Path: utzoo!utgpu!news-server.csri.toronto.edu!cs.utexas.edu!know!sdd.hp.com!elroy.jpl.nasa.gov!decwrl!megatest!djones
From: djones@megatest.UUCP (Dave Jones)
Newsgroups: comp.lang.c
Subject: Re: Hash functions in C
Message-ID: <14461@goofy.megatest.UUCP>
Date: 8 Nov 90 03:47:41 GMT
References: <14442@goofy.megatest.UUCP>
Organization: Megatest Corporation, San Jose, Ca
Lines: 17

I just now tested some hash-functions for an application which is
probably more typical, namely a compiler. The simplest function is
still a big winner on all counts.

I ran tests on a standard Pascal header-file containing 6290 identifiers,
including many duplicates (such as "procedure"). I got 370 collisions
using my hash-function, for a rate of only 0.06 collisions per lookup!
That was with a real big table. Lots of empty slots. When I reduced the
table size so that only about half the slots were empty, I got a little
under one collision per lookup, which is theoretical (1/2 + 1/2*1/2 + ...).
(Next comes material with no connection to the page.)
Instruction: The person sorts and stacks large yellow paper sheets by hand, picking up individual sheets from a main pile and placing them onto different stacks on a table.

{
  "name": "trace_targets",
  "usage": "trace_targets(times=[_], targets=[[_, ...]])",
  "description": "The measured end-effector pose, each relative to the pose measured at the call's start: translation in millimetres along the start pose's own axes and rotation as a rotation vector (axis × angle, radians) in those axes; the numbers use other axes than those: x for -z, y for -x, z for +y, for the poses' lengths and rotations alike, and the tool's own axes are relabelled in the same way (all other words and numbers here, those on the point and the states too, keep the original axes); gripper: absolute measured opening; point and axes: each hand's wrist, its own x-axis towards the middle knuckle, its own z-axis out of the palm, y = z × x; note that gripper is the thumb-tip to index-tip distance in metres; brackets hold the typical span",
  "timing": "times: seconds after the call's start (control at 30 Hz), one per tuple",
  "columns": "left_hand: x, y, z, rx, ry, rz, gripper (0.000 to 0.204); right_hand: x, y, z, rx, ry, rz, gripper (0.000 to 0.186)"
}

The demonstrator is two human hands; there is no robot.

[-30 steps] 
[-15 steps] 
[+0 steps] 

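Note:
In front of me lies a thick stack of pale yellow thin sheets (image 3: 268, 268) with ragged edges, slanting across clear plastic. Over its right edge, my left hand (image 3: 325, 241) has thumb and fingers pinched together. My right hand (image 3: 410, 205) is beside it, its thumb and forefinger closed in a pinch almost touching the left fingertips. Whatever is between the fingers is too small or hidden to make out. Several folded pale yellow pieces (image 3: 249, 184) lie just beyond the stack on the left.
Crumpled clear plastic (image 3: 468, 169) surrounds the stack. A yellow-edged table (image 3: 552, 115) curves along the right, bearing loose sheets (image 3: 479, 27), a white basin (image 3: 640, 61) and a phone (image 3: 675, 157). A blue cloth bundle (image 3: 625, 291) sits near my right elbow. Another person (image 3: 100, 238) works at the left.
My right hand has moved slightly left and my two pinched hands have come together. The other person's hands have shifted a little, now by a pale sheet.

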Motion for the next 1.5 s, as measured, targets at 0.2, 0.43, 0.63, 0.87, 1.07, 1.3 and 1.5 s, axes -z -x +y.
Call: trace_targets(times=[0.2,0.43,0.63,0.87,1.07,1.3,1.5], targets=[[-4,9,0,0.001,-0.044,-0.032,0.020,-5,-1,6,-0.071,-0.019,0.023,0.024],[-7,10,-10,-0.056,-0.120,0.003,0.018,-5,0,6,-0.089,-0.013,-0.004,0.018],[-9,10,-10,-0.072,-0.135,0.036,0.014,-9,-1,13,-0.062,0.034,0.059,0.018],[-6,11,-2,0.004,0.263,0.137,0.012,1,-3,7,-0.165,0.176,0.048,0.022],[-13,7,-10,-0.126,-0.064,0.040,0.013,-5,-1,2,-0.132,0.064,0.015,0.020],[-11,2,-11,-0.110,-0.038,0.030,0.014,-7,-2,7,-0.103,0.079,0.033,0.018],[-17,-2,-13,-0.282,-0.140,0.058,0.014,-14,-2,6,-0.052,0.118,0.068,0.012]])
Under these circs, anything around one should generally be considered pretty
good. Surprisingly the CRC-16 hash-function was not too bad in this test,
giving a collision-rate of 1.24. Why it did so very poorly on the
dictionary, I don't know. And of course the relative slowness of
calculating it is also important, so I don't think it has anything at
all going for it as far as hashing char-strings is concerned. I'm wondering
why it was even suggested.